Nothing
#' Cluster DB windows into clusters
#'
#' Clusters significant windows into clusters while controlling the cluster-level FDR.
#'
#' @param ranges A \linkS4class{GRanges} or \linkS4class{RangedSummarizedExperiment} object containing window coordinates.
#' @param tab A data.frame of results with a \code{PValue} field for each window.
#' @param target A numeric scalar indicating the desired cluster-level FDR.
#' @param pval.col A string or integer scalar specifying the column of \code{tab} with the p-values.
#' Defaults to \code{"PValue"}.
#' @param fc.col A string or integer scalar specifying the column of \code{tab} with the log-fold changes.

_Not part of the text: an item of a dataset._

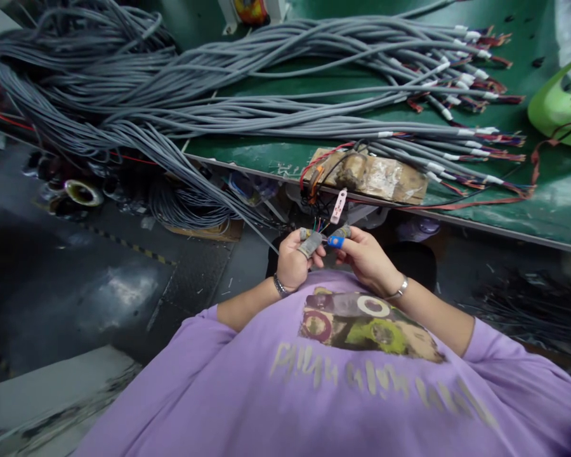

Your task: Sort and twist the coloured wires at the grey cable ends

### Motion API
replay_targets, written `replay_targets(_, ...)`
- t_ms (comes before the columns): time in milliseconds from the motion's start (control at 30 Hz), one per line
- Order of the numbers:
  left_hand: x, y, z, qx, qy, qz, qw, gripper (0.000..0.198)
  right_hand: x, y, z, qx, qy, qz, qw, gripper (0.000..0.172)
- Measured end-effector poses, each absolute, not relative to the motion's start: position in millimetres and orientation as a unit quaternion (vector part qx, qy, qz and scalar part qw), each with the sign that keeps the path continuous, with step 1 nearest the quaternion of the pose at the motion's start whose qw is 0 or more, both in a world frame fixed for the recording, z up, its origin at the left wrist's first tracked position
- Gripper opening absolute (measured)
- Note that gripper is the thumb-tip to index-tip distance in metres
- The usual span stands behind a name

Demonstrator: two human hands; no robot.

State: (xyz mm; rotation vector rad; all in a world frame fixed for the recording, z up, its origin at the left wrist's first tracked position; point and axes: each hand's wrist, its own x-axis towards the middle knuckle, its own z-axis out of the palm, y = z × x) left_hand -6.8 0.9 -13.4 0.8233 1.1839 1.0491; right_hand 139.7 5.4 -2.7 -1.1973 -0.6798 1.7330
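In front of my chest, just below the bench edge, both hands meet around the thin coloured wires [319,223] of a cable end. My left hand [295,259] is closed in a pinch on these wires, with grey tape wrapped on its thumb and a finger. Close beside it, my right hand [365,257] also pinches the wires, its thumb wrapped in blue tape and a finger in grey. The fingertips hide most of the wires. A small pink-white tag-like piece [339,206] hangs just above the hands.
Bundles of grey cables [247,63] with stripped, coloured ends cover the green bench [247,151]. A taped cardboard block [385,178] sits at its front edge, a green basket [556,108] at the right. Below are coiled cables [185,206] and a shiny floor [105,279].
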Motion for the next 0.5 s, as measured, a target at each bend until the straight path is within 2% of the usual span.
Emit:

#' Defaults to \code{"logFC"}.
#' @param signs A logical scalar indicating whether the sign of the log-fold change (specified by \code{fc.col}) should be used in \code{\link{mergeWindows}}.
#' @param tol,... Arguments to be passed to \code{\link{mergeWindows}}.
#' @param weights,grid.length,iterations Arguments to be passed to \code{\link{controlClusterFDR}}.
#'
#' @return
#' A named list containing:
#' \itemize{
#' \item \code{ids}, an integer vector of cluster IDs for each window in \code{ranges}.
#' Non-significant windows that were not used to construct \code{regions} are marked with \code{NA} values.
#' \item \code{regions}, a \link{GRanges} containing the coordinates for each cluster.
#' \item \code{FDR}, a numeric scalar containing the estimate of the cluster-level FDR for the returned regions.
#' \item \code{threshold}, a numeric scalar containing the per-window FDR threshold used to identify significant windows.
#' \item \code{stats}, a \linkS4class{DataFrame} containing some descriptive per-cluster statistics.
#' }
#'
#' @details
#' In this function, windows are identified as significantly DB based on the BH-adjusted p-values in \code{tab}.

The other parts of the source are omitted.